((
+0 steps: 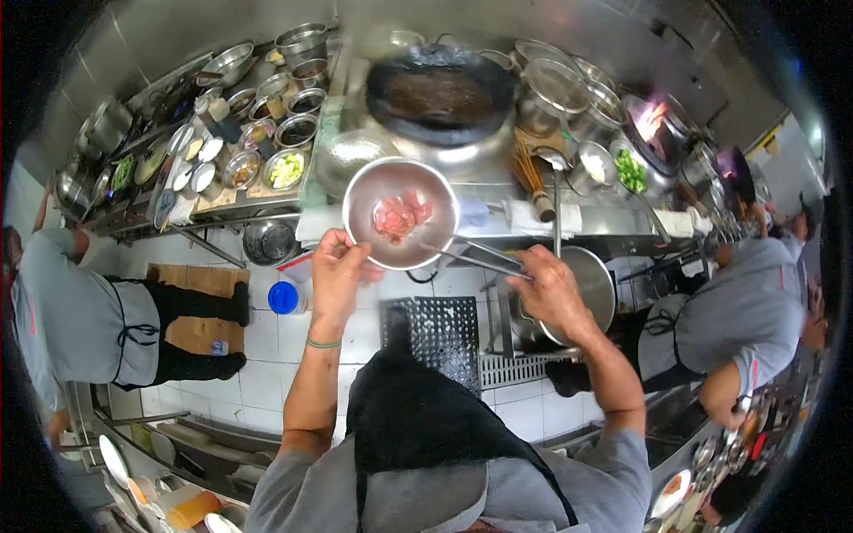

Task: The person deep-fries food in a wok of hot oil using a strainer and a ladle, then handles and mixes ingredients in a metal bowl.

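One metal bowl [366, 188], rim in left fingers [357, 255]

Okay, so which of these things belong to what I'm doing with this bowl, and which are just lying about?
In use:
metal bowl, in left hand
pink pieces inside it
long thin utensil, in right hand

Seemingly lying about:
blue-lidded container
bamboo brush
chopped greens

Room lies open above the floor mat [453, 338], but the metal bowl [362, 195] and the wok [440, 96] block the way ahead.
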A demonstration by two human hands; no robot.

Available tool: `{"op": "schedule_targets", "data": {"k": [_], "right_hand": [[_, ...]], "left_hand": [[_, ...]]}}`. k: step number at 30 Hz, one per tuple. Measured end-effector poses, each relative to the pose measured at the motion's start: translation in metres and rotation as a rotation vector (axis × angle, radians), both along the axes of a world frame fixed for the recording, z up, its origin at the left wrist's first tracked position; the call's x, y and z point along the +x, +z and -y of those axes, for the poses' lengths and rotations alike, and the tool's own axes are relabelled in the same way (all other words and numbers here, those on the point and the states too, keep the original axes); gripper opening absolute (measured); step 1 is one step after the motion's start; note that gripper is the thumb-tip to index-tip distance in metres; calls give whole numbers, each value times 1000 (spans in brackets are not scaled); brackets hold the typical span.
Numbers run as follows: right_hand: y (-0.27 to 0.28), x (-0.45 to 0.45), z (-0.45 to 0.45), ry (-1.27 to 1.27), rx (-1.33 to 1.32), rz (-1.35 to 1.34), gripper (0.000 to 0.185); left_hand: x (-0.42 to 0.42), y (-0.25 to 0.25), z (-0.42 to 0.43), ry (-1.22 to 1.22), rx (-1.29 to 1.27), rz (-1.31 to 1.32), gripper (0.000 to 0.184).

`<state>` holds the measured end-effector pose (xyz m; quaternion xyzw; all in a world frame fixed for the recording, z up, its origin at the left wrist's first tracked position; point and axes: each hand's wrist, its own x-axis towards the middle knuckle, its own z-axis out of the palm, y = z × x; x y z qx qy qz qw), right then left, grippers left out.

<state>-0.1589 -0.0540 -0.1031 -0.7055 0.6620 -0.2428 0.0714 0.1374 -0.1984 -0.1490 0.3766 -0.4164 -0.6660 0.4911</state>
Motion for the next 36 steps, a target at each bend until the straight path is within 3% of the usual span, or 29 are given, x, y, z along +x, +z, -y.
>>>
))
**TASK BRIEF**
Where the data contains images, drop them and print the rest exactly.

**RESULT FOR THIS EXERCISE**
+0 steps: 

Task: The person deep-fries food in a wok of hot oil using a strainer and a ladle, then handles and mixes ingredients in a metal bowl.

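One metal bowl [366, 188], rim in left fingers [357, 255]

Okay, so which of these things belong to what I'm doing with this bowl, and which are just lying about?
In use:
metal bowl, in left hand
pink pieces inside it
long thin utensil, in right hand

Seemingly lying about:
blue-lidded container
bamboo brush
chopped greens

Room lies open above the floor mat [453, 338], but the metal bowl [362, 195] and the wok [440, 96] block the way ahead.
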A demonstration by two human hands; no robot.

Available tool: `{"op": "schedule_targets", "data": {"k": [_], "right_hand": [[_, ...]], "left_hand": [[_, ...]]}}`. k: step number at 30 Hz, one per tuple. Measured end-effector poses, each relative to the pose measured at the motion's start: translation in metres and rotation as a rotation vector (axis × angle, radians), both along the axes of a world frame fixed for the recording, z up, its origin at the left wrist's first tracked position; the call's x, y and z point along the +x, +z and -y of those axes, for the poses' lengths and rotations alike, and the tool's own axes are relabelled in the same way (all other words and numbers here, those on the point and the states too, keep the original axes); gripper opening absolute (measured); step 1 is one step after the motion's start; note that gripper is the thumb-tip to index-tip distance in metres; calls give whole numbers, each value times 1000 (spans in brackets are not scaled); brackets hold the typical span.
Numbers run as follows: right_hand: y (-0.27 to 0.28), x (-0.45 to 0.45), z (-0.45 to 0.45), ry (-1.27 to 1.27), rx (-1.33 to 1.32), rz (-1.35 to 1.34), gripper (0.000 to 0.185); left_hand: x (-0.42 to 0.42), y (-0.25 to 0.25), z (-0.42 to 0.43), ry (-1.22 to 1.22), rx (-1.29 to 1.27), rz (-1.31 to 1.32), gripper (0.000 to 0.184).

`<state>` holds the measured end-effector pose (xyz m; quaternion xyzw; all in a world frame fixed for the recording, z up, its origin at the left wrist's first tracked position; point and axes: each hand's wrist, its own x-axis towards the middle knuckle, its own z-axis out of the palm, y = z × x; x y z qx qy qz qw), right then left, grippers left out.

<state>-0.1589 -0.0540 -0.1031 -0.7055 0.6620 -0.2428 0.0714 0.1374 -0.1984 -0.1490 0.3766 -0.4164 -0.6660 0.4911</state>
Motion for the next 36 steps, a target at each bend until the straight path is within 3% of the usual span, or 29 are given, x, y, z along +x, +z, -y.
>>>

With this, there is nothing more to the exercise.